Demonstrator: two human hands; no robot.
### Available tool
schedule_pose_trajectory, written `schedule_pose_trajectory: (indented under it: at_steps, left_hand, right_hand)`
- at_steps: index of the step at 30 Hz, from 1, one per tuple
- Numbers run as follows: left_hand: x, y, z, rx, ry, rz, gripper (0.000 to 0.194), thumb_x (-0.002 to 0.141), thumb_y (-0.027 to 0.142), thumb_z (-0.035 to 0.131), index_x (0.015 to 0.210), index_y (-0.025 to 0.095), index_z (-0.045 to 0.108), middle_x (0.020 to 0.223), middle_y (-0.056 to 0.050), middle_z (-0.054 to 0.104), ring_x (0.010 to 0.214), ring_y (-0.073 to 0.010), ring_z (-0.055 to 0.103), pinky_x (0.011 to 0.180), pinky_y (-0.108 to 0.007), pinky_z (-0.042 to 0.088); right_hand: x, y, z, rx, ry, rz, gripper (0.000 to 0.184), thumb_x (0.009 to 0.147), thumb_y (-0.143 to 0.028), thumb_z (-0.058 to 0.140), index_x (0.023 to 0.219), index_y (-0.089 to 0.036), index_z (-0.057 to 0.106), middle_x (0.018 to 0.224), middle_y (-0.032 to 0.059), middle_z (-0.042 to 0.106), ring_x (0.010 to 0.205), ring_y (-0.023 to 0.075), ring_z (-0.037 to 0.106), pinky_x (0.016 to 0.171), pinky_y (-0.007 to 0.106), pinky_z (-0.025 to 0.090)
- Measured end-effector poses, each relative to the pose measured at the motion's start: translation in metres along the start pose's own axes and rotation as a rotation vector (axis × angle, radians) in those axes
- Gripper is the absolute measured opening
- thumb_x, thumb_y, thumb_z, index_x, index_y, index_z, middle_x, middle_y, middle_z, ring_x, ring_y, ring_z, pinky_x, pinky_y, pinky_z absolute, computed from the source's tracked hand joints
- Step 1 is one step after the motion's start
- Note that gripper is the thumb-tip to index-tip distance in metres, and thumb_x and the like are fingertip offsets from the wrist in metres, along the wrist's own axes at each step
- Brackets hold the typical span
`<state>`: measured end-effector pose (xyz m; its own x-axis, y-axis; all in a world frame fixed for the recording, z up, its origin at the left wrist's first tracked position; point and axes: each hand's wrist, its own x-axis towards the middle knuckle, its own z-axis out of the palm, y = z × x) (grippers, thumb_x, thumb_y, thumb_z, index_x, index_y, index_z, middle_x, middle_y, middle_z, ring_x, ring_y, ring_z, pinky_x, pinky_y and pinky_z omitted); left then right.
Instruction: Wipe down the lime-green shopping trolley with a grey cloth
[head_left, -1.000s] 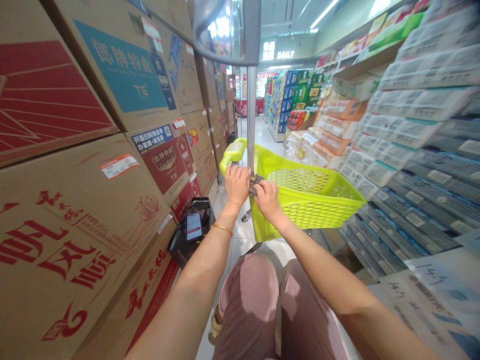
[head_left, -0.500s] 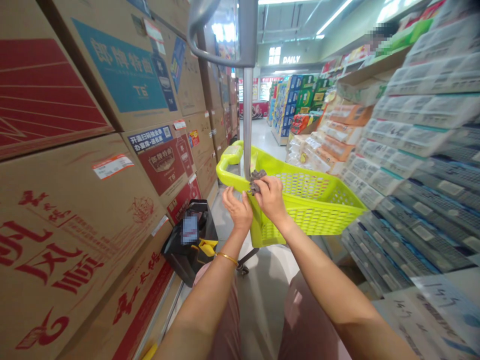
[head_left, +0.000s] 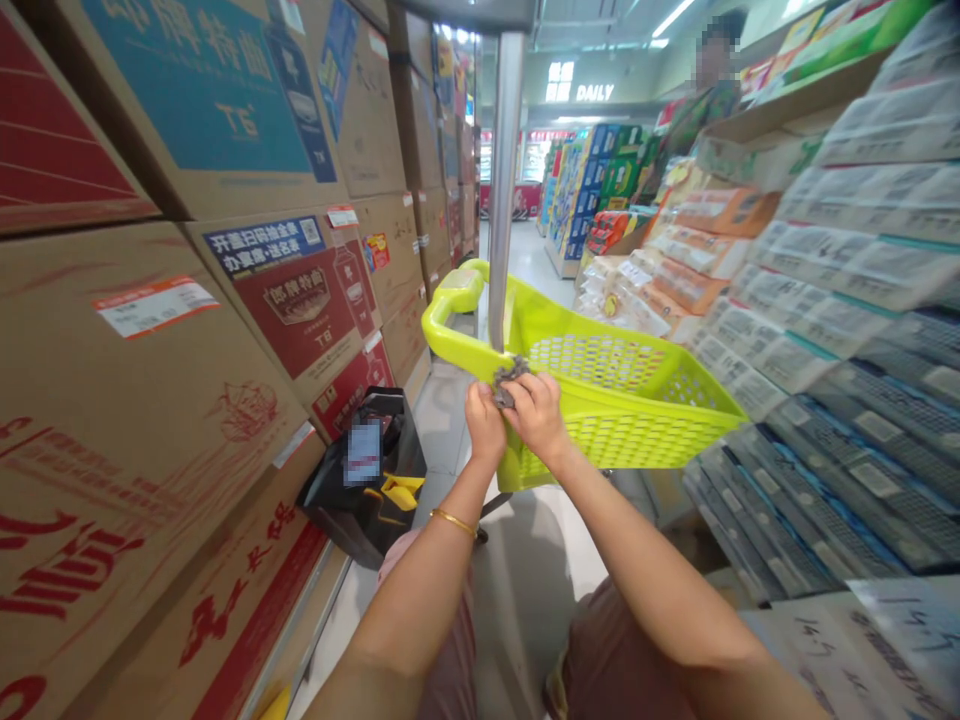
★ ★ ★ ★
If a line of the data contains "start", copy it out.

▸ **Exercise result**
- Measured end-effector poses, each relative to the pose measured at the motion's start: translation in metres along the start pose's own axes and rotation as a rotation vector (axis × angle, radians) in those axes
- Step 1 is one step after the motion's start

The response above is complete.